Continuing a string of bad luck and delays, the third season of HBO’s True Detective has seemingly hit another snag, though its already somewhat recovered from the hit. Last night, THR reported that Jeremy Saulnier, the immensely talented director behind Blue Ruin and Green Room, had exited production on the season after directing two episodes. “Scheduling conflicts” were the reason given but not much other information has been forthcoming, and Saulnier took to Twitter to simply say “no comment.”

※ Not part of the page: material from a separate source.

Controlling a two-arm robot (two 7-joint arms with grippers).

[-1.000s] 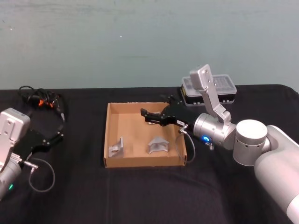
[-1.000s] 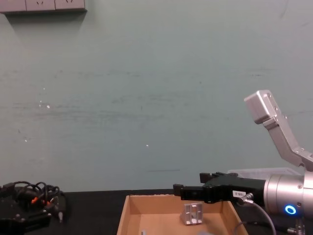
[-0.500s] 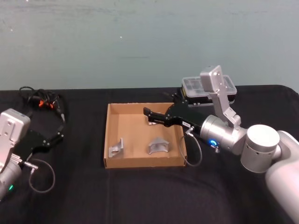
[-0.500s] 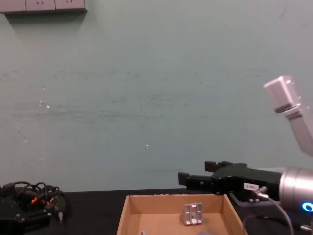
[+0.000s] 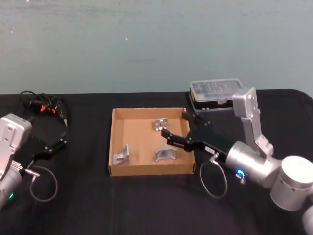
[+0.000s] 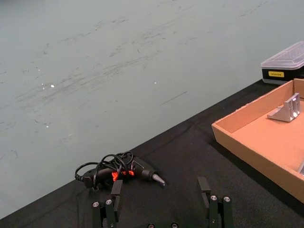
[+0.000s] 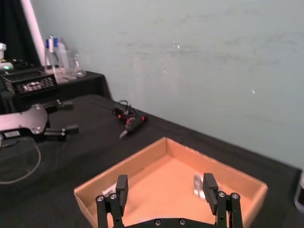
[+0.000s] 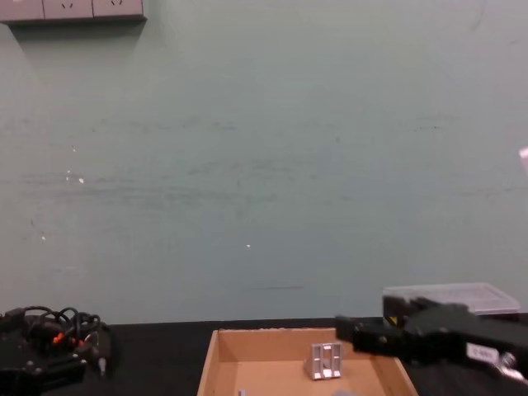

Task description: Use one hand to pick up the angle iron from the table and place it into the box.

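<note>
The brown cardboard box (image 5: 115, 147) sits mid-table. Three silver angle irons lie inside: one at the back (image 5: 160, 123), one front left (image 5: 122, 154), one front middle (image 5: 165, 152). My right gripper (image 5: 175, 125) hovers over the box's right wall, open and empty, just right of the back angle iron. In the right wrist view its fingers (image 7: 121, 187) spread above the box (image 7: 118, 178), with the angle iron (image 7: 197, 185) beyond them. The chest view shows that angle iron (image 8: 326, 360) upright in the box (image 8: 216, 355) and the right gripper (image 8: 346, 332) beside it. My left gripper (image 5: 57, 142) rests open at the table's left.
A black organizer case with a clear lid (image 5: 216, 93) stands behind the box to the right. A tangle of black cable with a small tool (image 5: 43, 105) lies at the back left, also seen as the tool (image 6: 121, 171) in the left wrist view. The table (image 5: 146, 205) is matte black.
My right gripper has drawn back from over the box's rear toward its right front wall, uncovering the back angle iron, which has stayed put. The left arm has not moved.
</note>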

This has left many aspiring internet detectives to wonder if the problem here is once again the series’ showrunner, Nic Pizzolatto, who has a notorious ego and made the second season little more than a treatise on how difficult and heroic it is to be a tough, brooding, and entirely white man in this world. At the outset of the upcoming third season, which will star Mahershala Ali and Carmen Ejogo, Pizzolatto was set to helm half the season with Saulnier taking the other half. The remaining episodes for Saulnier will now be directed by Daniel Sackheim, an efficient and highly competent TV veteran who is responsible for a handful of excellent episodes of The Americans, amongst other projects. Pizzolatto is also responsible for all but one of the scripts, which taken alone doesn’t bode well for Season 3.

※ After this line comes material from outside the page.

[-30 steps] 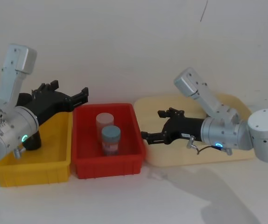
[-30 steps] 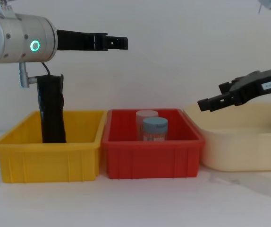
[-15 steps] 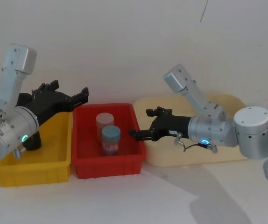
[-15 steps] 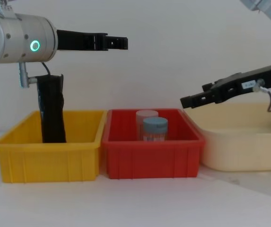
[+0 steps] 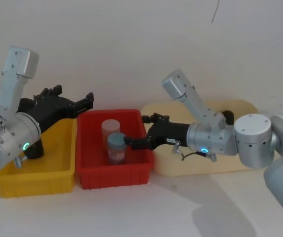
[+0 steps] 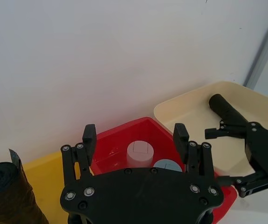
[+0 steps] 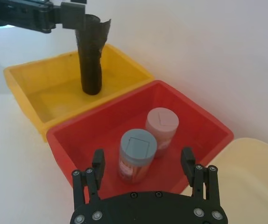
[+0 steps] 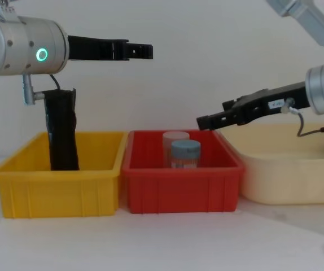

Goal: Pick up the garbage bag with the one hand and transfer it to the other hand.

For all the attention given to Pizzolatto during the eruptive success of the show’s electrifying first season, the reason the show worked had way more to do with the way director Cary Fukunaga envisioned the story that he laid out. Under a less perceptive director, Pizzolatto’s initial season might have been as insufferable in its pseudo-philosophical window dressing and unconvincingly tormented worldview as the second season turned out to be. Saulnier was, in all seriousness, the only thing that the third season had going for it outside of its sterling cast, which also includes Scoot McNairy, Mamie Gummer, and Stephen Dorff. As reliable as Sackheim is, he doesn’t have the style that Saulnier’s films have boasted and which might have given the show a bit of visual oomph that was sorely lacking or came off as “Look at me, Ma!” posturing in Season 2. In other words, the loss of Saulnier here, for whatever reason, severely downgrades any anticipation that many viewers had for True Detective‘s third season, which is not to say the show couldn’t end up surprising the skeptical ultimately.